# 60 most powerful photos ever taken



## strollingbones

The 60 Most Powerful Photos Ever Taken That Perfectly Capture The Human Experience


----------



## theDoctorisIn

This one should have been on the list:


----------



## theliq

strollingbones said:


> The 60 Most Powerful Photos Ever Taken That Perfectly Capture The Human Experience



Truly Outstanding Bones


----------



## strollingbones

i noticed a lot of photos that i thought should be on the list.....


----------



## theliq

strollingbones said:


> i noticed a lot of photos that i thought should be on the list.....



That's the trouble Bones for every one,there could be another 30..steve


----------



## katsteve2012

theDoctorisIn said:


> This one should have been on the list:



I remember seeing that on the news the day it happened.


----------



## strollingbones

i would hate to take photos and try to do that....name the top 60

The Pulitzer Prizes | Feature Photography


----------



## Sarah G

katsteve2012 said:


> theDoctorisIn said:
> 
> 
> 
> This one should have been on the list:
> 
> 
> 
> 
> 
> 
> 
> 
> I remember seeing that on the news the day it happened.
Click to expand...


Kent State, here in Ohio.

[ame=http://www.youtube.com/watch?v=hkg-bzTHeAk]ohio- neil young - YouTube[/ame]


----------



## Sarah G

This pretty much captures the human experience but there for a few minutes, I thought it was all going to be about death and devastation.  There was a pretty good mix towards the end.  They were incredibly powerful photos.


----------



## strollingbones

yes but i wonder if the classics were left out on purpose.....no pic of the woman with her nose gone....no vulture watching the starving child....the man standing in front of the tanks...i could go on and on....why 60 why not a 100?


----------



## Sarah G

This is so great.


----------



## Sarah G

strollingbones said:


> yes but i wonder if the classics were left out on purpose.....no pic of the woman with her nose gone....no vulture watching the starving child....the man standing in front of the tanks...i could go on and on....why 60 why not a 100?

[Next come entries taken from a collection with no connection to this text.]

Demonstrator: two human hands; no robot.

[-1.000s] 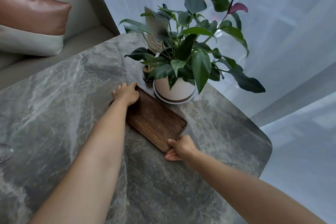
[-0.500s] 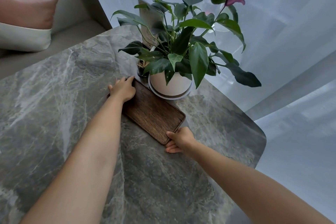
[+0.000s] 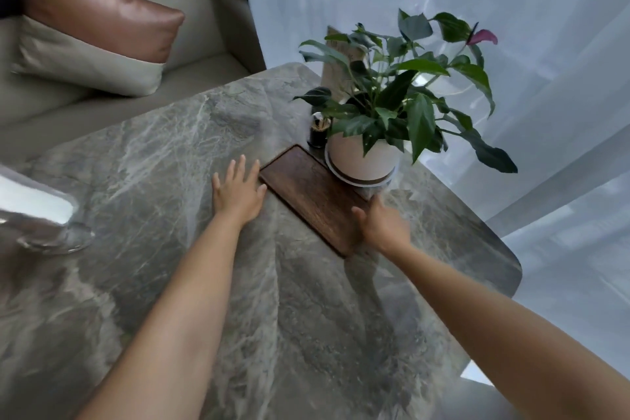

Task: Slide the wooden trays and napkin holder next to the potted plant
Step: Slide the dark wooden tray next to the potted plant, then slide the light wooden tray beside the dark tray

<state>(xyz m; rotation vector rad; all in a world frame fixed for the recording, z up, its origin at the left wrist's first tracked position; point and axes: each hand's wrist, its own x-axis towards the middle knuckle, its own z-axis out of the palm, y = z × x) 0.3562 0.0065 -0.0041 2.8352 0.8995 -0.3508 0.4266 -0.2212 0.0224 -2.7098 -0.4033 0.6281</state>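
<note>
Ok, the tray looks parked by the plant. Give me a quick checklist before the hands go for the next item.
1. Wooden tray beside the potted plant: ok.
2. Left hand open, beside the tray: ok.
3. Right hand off the tray: cannot tell, blurred at its near end.
4. Small dark holder upright by the pot: ok.
5. Napkin holder placed: cannot tell.
6. Tray flat on the table: ok.

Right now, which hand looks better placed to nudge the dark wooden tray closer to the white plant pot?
Probably the right hand: it rests against the dark wooden tray; the left hand lies open beside it.
</note>
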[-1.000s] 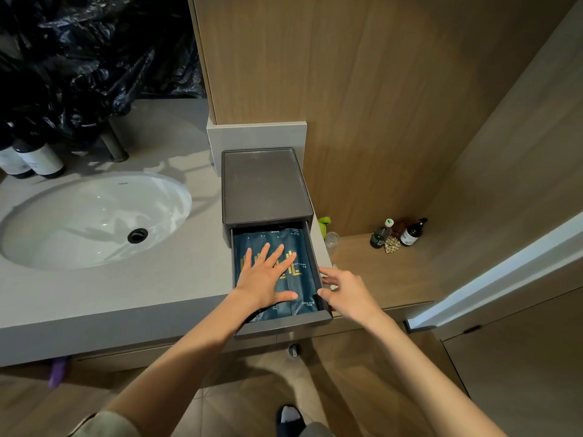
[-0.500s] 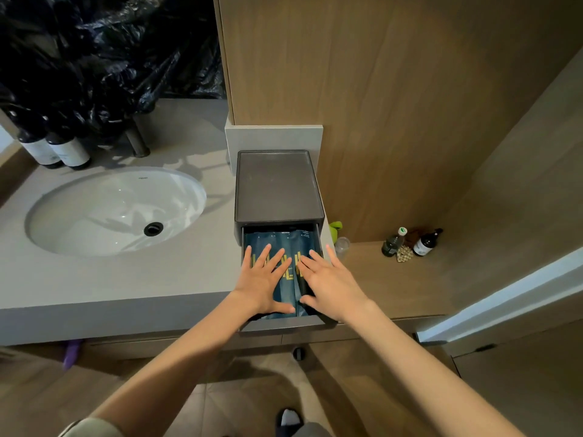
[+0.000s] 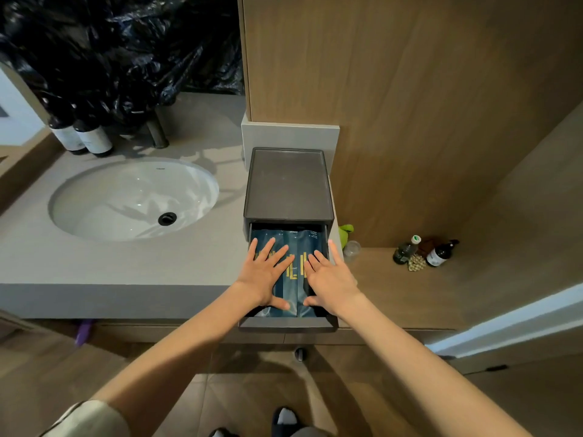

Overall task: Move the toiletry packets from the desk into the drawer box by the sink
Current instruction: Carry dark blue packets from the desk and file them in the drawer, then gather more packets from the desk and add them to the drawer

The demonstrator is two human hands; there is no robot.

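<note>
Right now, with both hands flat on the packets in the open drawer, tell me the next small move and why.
Probably slide both hands back onto the drawer front to push it shut. The left hand and right hand press flat on the blue packets, which lie side by side inside the pulled-out drawer of the drawer box, so closing seems all that is left here.

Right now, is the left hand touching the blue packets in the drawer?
Touching. The head view shows the left hand lying flat, fingers spread, on the blue packets inside the open drawer.
</note>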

I see what you're saying.  Those were all very powerful too.


----------



## theDoctorisIn

Sarah G said:


> strollingbones said:
> 
> 
> 
> yes but i wonder if the classics were left out on purpose.....no pic of the woman with her nose gone....no vulture watching the starving child....the man standing in front of the tanks...i could go on and on....why 60 why not a 100?
> 
> 
> 
> 
> I see what you're saying.  Those were all very powerful too.
Click to expand...


The napalmed vietnamese child, also.

That's a powerful picture.


----------



## Sarah G

theDoctorisIn said:


> Sarah G said:
> 
> 
> 
> 
> 
> strollingbones said:
> 
> 
> 
> yes but i wonder if the classics were left out on purpose.....no pic of the woman with her nose gone....no vulture watching the starving child....the man standing in front of the tanks...i could go on and on....why 60 why not a 100?
> 
> 
> 
> 
> I see what you're saying.  Those were all very powerful too.
> 
> Click to expand...
> 
> 
> The napalmed vietnamese child, also.
> 
> That's a powerful picture.
Click to expand...


There were an awful lot of photos descriptive of war torn countries.  That's what I was talking about, while they were very emotional and descriptive of our times, maybe they focused too much on that.


----------



## strollingbones

another pov on what makes the top photos...i love photos..they are so moving and sometimes even a rank snap and shot person will capture something moving or startling...

there were no photos of 9/11....but that is perhaps me being 'american' oriented


----------



## theDoctorisIn

I went to high school right next to the WTC, and 9/11/2001 was the first full day of my senior year of high school (I know, I'm young). 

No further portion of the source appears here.